What needs to be done —
Every line holding the string "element" is to be copied from the entries below.

>>>>>

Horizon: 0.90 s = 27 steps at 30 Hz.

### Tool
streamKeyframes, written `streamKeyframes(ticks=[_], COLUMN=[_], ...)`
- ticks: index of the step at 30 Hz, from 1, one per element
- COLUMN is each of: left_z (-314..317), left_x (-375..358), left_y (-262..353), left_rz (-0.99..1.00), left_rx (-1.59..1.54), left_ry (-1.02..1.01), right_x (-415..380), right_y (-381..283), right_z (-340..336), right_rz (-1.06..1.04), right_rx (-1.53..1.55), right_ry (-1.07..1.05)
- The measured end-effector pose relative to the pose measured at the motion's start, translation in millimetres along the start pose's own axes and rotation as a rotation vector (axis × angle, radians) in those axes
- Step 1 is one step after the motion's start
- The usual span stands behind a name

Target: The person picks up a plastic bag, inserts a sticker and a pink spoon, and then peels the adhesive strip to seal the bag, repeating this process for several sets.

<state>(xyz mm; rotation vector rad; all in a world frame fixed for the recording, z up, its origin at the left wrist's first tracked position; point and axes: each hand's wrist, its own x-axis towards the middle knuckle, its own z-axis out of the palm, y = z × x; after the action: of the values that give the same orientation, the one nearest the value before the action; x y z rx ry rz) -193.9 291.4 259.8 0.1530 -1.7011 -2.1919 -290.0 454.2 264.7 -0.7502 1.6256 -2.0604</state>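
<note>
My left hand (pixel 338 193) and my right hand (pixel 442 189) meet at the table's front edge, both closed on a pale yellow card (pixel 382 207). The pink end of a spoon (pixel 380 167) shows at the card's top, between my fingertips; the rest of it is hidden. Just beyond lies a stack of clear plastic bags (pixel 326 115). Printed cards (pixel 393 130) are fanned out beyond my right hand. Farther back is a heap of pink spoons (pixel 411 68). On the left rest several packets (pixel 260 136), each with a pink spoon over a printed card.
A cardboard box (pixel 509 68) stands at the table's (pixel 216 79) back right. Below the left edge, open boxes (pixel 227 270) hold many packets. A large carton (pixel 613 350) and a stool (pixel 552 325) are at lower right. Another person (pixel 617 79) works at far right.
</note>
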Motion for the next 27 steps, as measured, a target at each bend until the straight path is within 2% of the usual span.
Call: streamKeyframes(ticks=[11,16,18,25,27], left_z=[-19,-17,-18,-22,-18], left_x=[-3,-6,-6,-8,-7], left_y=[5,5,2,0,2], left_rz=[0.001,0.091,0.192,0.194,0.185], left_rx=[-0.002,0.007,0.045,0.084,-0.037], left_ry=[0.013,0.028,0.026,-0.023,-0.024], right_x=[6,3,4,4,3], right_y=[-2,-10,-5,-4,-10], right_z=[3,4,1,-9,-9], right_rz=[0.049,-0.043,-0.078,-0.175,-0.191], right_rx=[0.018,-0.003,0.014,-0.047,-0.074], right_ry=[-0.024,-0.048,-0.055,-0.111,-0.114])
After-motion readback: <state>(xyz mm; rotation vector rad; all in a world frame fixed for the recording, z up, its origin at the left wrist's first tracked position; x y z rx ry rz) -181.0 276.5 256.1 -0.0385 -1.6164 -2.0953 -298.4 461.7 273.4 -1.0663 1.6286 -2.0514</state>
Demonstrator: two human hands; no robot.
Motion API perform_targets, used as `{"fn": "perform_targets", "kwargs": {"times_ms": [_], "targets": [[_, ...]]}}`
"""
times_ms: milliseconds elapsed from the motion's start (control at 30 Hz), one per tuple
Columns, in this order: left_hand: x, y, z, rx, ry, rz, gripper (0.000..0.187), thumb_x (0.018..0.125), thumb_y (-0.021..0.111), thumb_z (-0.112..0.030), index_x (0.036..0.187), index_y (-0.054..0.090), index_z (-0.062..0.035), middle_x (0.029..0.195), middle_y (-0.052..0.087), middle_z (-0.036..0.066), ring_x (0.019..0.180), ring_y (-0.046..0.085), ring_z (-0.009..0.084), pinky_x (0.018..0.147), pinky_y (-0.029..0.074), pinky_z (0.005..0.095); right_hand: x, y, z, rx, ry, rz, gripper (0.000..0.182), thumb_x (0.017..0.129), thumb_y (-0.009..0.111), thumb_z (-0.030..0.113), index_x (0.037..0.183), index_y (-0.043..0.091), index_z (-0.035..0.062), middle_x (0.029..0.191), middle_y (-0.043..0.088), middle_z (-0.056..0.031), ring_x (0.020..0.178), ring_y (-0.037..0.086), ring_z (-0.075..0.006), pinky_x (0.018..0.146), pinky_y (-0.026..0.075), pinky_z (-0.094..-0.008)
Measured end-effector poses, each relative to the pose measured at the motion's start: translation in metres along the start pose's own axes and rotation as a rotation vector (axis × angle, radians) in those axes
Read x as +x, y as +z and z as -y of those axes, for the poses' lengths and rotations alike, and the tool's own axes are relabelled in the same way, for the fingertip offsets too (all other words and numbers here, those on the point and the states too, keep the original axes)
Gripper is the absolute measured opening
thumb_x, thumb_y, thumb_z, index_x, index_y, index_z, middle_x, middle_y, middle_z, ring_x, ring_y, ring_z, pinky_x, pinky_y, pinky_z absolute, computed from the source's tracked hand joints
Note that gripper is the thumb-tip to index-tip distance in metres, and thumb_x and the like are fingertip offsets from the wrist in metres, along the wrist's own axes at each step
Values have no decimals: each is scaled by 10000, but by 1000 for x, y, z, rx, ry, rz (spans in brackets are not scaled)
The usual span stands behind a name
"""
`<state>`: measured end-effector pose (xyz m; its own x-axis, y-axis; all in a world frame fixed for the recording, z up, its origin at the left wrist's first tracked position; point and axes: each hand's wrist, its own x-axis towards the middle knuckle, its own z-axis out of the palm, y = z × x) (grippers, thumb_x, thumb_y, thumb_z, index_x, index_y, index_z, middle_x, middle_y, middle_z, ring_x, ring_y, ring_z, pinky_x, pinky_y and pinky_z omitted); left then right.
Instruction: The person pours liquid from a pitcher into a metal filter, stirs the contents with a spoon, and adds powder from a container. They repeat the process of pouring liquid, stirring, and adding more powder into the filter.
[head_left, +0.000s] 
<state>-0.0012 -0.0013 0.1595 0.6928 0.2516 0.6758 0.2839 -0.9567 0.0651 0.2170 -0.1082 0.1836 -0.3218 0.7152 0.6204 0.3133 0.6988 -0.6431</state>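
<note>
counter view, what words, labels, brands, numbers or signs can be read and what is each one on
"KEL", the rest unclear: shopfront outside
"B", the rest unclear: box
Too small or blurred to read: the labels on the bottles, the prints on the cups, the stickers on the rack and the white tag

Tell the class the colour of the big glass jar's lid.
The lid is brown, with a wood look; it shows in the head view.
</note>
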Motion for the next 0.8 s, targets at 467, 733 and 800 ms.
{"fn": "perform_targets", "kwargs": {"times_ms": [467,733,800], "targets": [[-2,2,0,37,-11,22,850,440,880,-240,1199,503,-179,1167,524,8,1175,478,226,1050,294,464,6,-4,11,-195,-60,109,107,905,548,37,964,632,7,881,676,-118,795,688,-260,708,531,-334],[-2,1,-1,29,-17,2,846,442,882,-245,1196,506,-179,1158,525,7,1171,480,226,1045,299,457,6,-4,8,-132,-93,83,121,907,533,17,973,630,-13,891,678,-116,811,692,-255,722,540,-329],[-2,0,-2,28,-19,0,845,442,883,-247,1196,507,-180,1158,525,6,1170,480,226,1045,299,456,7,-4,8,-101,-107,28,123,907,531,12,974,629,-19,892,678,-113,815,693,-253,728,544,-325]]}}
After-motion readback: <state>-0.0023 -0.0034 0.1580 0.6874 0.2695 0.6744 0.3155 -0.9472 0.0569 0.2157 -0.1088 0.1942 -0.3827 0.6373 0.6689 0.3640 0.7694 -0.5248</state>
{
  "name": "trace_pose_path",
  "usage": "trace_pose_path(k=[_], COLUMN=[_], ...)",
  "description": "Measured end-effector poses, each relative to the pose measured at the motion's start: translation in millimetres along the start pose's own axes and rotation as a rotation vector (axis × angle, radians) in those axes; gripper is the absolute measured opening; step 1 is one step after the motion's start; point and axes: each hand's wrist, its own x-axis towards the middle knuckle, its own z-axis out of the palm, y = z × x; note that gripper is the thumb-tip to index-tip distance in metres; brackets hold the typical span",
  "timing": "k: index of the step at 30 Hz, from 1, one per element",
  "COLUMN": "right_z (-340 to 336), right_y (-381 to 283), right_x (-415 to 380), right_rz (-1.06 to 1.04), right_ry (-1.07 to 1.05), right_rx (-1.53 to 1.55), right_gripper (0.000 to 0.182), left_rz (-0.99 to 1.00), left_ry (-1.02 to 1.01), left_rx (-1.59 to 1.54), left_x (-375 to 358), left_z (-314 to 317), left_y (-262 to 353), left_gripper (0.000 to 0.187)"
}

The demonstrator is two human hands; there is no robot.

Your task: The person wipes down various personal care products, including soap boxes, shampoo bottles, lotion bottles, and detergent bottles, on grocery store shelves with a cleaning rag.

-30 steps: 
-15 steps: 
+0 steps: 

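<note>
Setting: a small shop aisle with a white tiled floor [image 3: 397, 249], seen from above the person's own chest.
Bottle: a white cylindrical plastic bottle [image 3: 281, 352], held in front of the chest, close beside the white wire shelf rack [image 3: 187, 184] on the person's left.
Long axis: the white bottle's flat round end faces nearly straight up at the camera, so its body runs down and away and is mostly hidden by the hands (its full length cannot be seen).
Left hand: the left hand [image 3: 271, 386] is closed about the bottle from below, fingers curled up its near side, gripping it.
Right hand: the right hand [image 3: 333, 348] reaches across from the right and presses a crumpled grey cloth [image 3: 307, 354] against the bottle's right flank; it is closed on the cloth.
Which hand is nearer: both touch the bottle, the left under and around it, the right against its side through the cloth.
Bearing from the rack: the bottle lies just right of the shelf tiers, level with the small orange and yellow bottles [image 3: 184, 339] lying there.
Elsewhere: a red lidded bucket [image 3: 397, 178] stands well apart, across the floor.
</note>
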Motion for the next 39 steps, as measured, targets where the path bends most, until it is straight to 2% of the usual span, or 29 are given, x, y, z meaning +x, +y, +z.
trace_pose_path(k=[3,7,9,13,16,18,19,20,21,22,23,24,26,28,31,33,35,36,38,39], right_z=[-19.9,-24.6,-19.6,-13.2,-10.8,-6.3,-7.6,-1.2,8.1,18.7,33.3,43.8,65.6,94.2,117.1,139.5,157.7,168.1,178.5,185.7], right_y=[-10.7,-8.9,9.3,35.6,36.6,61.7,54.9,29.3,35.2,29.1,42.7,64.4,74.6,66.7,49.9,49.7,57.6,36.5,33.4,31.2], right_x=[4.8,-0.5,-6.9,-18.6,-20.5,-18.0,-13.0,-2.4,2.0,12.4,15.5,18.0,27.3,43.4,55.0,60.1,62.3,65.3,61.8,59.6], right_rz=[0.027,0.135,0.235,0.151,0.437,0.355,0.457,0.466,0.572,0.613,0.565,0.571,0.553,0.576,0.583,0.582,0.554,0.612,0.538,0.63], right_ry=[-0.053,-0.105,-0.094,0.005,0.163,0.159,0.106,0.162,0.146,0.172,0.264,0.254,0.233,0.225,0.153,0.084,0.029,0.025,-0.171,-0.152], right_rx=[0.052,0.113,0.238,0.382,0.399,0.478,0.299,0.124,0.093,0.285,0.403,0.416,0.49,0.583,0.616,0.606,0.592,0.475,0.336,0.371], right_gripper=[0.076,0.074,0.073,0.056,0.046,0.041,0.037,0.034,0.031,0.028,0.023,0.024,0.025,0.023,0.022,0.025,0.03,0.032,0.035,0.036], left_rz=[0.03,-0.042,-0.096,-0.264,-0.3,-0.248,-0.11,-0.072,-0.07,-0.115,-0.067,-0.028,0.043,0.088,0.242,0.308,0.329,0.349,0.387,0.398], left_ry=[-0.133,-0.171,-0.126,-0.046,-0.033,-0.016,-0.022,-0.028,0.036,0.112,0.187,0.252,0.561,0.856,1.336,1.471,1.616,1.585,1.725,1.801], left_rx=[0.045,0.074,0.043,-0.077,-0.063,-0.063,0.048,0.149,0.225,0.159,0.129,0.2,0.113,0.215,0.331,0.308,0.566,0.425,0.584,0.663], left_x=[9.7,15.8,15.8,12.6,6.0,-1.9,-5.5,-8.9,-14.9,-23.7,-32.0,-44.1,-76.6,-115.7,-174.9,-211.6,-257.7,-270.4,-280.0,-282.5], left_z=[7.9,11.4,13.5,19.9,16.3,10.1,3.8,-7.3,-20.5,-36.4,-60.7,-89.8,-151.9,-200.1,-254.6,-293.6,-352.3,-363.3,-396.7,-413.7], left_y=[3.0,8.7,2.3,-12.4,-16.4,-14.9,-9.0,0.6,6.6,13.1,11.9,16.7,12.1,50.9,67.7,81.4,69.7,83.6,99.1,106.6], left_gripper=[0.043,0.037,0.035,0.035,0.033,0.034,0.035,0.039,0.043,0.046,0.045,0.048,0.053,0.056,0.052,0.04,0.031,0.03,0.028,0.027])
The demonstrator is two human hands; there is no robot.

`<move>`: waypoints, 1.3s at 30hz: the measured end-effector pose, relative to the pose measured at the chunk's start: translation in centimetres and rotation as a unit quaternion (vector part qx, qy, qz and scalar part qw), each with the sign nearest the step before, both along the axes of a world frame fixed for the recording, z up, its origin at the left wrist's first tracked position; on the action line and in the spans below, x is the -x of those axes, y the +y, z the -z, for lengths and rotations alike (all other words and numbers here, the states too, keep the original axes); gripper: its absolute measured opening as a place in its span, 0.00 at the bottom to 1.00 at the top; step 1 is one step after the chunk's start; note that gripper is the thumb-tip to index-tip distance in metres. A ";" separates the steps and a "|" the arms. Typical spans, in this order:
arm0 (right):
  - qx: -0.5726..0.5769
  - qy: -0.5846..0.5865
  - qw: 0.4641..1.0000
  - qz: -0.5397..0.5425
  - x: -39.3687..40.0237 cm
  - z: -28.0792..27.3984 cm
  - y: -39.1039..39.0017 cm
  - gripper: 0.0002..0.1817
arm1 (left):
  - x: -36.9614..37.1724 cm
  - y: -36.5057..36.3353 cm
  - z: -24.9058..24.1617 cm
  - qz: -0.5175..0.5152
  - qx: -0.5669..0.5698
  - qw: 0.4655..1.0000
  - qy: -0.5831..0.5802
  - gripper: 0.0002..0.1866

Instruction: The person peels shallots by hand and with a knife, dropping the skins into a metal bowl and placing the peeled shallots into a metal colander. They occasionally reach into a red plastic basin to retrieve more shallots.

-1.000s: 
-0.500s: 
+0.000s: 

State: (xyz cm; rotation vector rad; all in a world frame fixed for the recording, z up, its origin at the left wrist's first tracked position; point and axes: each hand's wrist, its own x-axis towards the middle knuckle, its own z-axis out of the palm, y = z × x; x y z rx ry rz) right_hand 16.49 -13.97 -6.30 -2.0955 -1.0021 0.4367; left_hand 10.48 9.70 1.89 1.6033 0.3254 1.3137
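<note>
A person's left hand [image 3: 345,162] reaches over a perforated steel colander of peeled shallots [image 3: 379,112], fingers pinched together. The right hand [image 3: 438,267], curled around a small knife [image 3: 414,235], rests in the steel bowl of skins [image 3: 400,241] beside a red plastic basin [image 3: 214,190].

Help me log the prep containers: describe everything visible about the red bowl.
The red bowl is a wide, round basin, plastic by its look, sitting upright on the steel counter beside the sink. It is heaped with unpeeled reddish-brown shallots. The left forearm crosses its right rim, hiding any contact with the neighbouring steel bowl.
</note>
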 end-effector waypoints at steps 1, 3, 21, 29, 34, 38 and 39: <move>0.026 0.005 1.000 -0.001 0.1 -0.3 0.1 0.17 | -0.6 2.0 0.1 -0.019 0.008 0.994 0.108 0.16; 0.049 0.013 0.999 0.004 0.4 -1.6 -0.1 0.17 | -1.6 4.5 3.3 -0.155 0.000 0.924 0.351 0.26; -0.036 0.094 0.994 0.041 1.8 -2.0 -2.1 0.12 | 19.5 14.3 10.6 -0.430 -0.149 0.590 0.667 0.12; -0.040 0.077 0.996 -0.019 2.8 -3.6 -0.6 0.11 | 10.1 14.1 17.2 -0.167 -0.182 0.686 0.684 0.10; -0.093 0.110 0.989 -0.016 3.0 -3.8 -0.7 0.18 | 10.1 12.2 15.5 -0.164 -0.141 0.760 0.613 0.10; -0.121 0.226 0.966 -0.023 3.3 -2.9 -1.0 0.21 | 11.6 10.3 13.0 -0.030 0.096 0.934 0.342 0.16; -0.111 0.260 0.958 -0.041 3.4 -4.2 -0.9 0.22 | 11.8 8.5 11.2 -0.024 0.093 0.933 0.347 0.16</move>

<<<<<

Response below —
- ticks: index of the step at 30 Hz, from 1, one per element
  "timing": "k: index of the step at 30 Hz, from 1, one per element",

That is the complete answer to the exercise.